> Exercise directions
Within these entries, which lines include the string "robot"? Copy each one.

[Dataset records]
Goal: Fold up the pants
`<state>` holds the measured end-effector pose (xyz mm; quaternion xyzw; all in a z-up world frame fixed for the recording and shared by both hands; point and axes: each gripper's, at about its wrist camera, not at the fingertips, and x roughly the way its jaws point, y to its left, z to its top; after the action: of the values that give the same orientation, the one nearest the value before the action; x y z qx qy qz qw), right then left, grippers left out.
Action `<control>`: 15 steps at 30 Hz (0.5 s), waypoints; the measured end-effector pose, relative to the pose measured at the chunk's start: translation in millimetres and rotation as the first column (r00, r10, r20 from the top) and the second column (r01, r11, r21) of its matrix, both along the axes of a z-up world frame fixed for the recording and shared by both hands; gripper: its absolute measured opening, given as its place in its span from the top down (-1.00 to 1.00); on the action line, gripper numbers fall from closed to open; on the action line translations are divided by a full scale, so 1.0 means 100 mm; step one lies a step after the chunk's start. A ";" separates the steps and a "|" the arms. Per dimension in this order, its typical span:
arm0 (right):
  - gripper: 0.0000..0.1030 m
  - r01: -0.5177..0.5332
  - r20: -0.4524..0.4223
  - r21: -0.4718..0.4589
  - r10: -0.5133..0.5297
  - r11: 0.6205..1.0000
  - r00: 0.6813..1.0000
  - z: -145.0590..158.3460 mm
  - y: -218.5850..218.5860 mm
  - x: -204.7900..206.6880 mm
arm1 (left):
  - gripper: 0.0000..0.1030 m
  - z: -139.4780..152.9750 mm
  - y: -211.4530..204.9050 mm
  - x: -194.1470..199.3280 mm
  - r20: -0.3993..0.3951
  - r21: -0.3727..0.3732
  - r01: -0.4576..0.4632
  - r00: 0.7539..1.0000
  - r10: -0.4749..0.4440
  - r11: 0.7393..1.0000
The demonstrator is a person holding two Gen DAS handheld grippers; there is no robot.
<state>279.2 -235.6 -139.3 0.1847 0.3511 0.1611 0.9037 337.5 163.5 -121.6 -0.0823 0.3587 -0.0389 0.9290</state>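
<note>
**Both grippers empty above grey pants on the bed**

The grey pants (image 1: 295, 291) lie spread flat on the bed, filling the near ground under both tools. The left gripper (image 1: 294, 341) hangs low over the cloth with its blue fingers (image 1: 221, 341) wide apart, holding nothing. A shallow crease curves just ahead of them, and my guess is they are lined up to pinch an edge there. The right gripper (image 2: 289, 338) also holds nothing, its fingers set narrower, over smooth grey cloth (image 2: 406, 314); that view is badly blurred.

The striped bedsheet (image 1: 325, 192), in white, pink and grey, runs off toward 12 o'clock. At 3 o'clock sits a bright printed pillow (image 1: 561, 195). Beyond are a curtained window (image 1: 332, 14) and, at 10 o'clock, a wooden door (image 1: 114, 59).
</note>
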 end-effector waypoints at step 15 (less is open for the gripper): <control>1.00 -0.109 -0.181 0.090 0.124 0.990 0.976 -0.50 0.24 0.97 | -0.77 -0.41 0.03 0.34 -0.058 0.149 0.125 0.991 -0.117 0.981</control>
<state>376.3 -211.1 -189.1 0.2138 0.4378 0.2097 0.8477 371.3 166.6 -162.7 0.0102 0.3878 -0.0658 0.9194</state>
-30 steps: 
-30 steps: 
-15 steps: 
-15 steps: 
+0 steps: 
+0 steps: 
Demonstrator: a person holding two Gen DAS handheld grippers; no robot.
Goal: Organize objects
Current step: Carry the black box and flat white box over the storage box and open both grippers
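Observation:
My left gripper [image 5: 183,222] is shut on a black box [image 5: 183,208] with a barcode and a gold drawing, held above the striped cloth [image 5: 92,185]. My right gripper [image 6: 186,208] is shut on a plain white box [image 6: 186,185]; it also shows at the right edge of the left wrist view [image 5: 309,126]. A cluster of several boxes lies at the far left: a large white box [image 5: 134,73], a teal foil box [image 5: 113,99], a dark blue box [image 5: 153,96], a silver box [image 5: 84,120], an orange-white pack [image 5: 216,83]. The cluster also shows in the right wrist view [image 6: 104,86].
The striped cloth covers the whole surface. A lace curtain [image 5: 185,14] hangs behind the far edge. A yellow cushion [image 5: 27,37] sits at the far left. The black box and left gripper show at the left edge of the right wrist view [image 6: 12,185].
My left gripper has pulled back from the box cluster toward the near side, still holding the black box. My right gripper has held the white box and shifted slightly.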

> Answer box
The demonstrator is a person holding two Gen DAS handheld grippers; there is no robot.
Demonstrator: a person holding two Gen DAS handheld grippers; no robot.

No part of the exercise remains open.